This is just saying that the difference in time recorded between the "start" and the "stop" depends on the velocity of the particle: the time it takes a particle with $v_1$ to travel a distance $L$ is $\frac{L}{v_1}$, obviously.

The next bit is trickier. We are supposed to prove that this reduces to

$$\delta t \approx \frac{Lc}{2p^2}\left(m_1^2 - m_2^2\right)$$

when the particles have the same momentum $p$, and we are told in the article that this is a relativistic approximation.

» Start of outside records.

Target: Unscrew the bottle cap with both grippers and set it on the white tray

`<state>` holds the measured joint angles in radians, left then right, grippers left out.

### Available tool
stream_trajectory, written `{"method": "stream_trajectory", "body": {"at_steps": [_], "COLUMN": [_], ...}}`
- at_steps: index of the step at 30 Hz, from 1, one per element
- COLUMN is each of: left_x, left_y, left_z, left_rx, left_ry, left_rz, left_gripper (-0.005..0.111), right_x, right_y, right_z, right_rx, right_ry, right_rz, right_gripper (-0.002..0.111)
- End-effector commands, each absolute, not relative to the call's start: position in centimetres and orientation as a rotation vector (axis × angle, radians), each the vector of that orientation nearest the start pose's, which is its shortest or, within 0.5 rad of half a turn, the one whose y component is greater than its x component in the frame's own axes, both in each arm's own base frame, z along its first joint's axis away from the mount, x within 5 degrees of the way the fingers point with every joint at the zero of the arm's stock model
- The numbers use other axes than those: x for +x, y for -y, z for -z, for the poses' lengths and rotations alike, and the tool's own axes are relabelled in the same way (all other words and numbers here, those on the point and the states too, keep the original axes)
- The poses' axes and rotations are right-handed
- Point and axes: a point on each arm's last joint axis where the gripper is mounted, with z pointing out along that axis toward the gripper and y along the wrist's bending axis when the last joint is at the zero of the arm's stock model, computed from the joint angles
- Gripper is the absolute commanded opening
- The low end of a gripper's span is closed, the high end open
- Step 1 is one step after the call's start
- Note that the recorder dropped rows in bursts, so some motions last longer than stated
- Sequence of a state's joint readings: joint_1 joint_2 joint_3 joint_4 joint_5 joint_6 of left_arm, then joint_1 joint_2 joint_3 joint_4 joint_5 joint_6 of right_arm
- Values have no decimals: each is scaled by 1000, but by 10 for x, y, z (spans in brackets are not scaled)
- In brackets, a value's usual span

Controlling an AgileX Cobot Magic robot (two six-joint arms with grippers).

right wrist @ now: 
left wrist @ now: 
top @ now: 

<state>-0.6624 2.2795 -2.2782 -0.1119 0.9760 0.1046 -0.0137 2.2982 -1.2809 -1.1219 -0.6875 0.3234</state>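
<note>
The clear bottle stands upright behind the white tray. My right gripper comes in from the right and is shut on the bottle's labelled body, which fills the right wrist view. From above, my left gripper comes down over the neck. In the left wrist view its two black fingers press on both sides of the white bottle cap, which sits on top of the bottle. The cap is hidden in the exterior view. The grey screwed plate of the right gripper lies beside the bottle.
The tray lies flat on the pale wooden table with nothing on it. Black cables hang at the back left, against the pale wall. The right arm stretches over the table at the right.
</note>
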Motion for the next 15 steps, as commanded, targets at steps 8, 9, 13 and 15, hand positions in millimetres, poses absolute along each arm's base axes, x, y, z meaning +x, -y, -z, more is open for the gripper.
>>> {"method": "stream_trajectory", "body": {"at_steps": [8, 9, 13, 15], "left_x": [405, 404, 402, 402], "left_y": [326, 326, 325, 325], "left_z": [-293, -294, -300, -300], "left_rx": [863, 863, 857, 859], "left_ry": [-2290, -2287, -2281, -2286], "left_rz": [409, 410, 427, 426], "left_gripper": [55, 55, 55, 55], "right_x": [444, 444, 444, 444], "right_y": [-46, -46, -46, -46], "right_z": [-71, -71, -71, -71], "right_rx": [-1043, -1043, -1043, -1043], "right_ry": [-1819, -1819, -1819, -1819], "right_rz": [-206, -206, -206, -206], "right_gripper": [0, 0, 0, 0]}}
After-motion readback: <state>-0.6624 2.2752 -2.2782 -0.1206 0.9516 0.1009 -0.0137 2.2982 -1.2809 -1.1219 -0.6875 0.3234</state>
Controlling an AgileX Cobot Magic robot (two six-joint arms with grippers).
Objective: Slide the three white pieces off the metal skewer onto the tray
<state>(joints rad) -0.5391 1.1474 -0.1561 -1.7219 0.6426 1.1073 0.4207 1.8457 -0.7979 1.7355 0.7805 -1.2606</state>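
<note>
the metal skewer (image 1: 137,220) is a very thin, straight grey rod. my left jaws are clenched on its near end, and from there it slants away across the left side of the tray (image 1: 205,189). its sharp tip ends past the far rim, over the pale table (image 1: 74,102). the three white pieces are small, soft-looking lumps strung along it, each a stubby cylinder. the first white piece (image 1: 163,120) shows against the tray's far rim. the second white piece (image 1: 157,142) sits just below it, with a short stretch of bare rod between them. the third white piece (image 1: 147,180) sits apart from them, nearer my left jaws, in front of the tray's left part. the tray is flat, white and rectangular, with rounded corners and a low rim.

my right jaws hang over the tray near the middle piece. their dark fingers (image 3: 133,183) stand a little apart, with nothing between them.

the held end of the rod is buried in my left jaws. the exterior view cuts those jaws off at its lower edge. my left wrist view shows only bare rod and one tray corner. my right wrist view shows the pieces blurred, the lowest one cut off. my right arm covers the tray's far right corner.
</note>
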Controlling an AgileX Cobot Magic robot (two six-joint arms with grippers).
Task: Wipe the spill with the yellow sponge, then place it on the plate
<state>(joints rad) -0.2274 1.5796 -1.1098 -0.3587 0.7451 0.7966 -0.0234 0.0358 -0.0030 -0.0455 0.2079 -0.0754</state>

Looking at the units, we have $L L T^{-1}M^{-2}L^{-2}T^2M^2 = T$ - which is encouraging.

Relativistically,

$$E^2 = m^2c^4 = p^2 c^2 + m_0^2 c^4$$

Assuming that the mass in the equation is the relativistic mass, and that this is much larger than the rest mass, we find $$p^2 = m^2 c^2 - m_0^2 c^2$$

Now the relationship between the mass $m$ and the rest mass $m_0$ is of course given by

$$m= \frac{m_0}{\sqrt{1-\frac{v^2}{c^2}}}$$

Or

$$m^2~\left(1-\frac{v^2}{c^2}\right)=m_0^2$$

and the momentum reduces to

$$p^2 = m^2 v^2$$

which is the same as the classical equation.

Right now I'm blocking on how to take the last step here... I am marking this "community wiki" and leaving this for someone else to complete. Maybe I will be able to do it myself with fresh eyes in the morning.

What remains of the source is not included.